**What you should do**
Answer with a number only, stating how many lines of the records hold the word "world".
%%
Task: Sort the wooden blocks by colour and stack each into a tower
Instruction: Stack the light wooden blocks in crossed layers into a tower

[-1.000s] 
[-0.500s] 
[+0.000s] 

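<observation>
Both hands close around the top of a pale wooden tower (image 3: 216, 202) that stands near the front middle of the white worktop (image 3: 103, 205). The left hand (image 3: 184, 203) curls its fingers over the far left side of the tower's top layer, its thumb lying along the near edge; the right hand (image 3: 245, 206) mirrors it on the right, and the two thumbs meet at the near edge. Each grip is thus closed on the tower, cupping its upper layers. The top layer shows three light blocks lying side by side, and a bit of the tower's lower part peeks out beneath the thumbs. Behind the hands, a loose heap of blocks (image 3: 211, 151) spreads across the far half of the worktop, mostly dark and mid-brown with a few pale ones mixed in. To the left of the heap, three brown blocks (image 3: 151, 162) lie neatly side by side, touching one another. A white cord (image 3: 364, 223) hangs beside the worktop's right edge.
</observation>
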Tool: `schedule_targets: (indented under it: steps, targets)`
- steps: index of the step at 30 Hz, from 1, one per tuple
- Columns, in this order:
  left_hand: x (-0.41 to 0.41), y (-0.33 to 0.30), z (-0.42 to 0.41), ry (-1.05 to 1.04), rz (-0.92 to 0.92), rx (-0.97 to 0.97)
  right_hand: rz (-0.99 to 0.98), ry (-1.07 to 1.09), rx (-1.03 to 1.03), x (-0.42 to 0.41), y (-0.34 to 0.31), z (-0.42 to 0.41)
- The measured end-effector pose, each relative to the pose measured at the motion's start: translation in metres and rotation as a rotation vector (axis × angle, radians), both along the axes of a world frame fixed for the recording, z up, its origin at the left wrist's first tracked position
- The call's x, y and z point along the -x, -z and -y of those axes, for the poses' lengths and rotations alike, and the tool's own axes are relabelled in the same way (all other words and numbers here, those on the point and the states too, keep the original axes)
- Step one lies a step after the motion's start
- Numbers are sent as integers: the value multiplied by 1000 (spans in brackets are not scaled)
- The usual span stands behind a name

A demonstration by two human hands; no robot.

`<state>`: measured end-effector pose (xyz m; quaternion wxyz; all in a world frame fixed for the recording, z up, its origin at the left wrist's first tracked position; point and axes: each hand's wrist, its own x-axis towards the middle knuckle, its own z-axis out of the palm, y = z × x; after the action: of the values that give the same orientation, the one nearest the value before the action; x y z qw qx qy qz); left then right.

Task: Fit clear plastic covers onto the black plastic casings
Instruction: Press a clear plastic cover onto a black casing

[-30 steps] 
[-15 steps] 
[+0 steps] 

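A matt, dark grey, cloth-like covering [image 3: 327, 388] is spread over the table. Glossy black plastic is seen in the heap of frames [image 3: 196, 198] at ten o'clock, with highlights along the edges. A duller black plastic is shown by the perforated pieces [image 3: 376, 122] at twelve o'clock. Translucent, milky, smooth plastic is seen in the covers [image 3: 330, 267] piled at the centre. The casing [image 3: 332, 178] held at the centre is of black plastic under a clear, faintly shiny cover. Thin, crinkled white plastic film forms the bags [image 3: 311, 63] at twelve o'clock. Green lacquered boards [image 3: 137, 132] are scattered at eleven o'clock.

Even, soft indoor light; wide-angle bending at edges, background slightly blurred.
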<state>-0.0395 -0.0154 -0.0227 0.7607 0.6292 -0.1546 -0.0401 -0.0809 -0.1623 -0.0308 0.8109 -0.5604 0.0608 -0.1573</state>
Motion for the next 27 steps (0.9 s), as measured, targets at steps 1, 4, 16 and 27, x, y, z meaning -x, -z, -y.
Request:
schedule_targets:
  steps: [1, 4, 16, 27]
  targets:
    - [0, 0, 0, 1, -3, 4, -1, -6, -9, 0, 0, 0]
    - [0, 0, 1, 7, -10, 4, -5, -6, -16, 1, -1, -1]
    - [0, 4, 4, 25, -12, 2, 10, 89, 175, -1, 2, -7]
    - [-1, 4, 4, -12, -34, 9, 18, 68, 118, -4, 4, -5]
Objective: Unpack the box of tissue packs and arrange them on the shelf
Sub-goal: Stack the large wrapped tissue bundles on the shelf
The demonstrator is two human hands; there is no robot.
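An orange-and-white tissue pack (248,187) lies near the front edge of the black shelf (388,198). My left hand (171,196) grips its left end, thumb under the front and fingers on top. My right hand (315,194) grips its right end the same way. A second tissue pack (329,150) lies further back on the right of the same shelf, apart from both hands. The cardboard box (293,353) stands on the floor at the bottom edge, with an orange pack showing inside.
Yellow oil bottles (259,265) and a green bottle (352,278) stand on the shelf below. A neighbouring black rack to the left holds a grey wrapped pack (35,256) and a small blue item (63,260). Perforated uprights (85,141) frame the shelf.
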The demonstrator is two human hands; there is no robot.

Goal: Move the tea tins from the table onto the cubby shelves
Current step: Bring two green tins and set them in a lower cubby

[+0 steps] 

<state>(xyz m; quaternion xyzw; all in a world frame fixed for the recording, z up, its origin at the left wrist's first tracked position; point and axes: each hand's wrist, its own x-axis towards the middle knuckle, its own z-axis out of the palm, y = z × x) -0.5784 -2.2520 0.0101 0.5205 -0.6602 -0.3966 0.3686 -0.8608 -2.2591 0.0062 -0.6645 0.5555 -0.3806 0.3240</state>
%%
**Output of the task**
3